On the way home from the library Harold had mumbled at the traffic and dozed, but upon arrival he’d sprung from the car and made it up and into his bed without weaving, and Kim had wondered if he wasn’t more sober than he pretended. But she found two empty bottles of wine and a near-empty glass on the floor next to the loveseat. Assuming he hadn’t had a drink in at least three hours, it would be that long again before he was lucid – what on earth had the counsellor been expecting from their session? – so she set about putting the kitchen in order and then stood at the window, looking down at the city and at the building that had quite suddenly, it seemed, lifted from the ground at the attack scene.

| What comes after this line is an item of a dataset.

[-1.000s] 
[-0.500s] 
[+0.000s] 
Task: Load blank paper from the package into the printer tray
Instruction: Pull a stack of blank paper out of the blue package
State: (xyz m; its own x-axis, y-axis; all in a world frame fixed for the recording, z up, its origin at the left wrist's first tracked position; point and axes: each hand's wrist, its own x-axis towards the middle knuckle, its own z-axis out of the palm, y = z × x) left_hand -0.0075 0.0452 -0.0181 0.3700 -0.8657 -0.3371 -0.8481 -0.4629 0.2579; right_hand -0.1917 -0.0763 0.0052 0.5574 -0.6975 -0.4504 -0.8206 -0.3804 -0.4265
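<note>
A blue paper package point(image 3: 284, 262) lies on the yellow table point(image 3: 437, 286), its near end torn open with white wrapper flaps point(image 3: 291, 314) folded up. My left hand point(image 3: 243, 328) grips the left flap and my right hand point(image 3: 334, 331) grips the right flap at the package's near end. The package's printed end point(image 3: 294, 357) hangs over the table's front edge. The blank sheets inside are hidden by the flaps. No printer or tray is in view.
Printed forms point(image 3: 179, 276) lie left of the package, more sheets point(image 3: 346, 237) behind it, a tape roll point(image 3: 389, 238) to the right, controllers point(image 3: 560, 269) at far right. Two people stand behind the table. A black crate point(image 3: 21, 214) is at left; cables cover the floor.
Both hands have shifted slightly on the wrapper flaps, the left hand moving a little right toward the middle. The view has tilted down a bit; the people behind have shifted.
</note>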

When he’d visited her in the hospital he had spoken of moving from here, and yet he’d stayed, each day with this prospect of the incident being entombed. Would he allow himself to acknowledge that it could have been much worse? Maybe he had. Maybe he was getting past it, and the drinking had other sources. What
did she know of him, other than that he had never learned to properly iron his clothes and had no colour sense?
She knew that he often seemed on the verge of a surrender that had never come. That he possessed a capacity for love that he didn’t know how to express. That he was at times a liar. Not so long ago, he’d been good at his work. His conversational ploys were transparent. He was guilty, pretended to be guileless. He lived at the limits of his strong intelligence in a state of higher bafflement.
And looking into the long sweep of him, imagining backwards from the man he was to the man he must have been, in stories, in photos, a narrowing. When he was her age, younger, his entirely intellectual interest in history had begun to reward him, and his outward character, a persona he himself was aware of, must have emerged in the trade. He would have left something of himself behind with each success. The post-doctoral fellowship, the first book, the first tenure-track job. There was a sadness inside sure ascendance.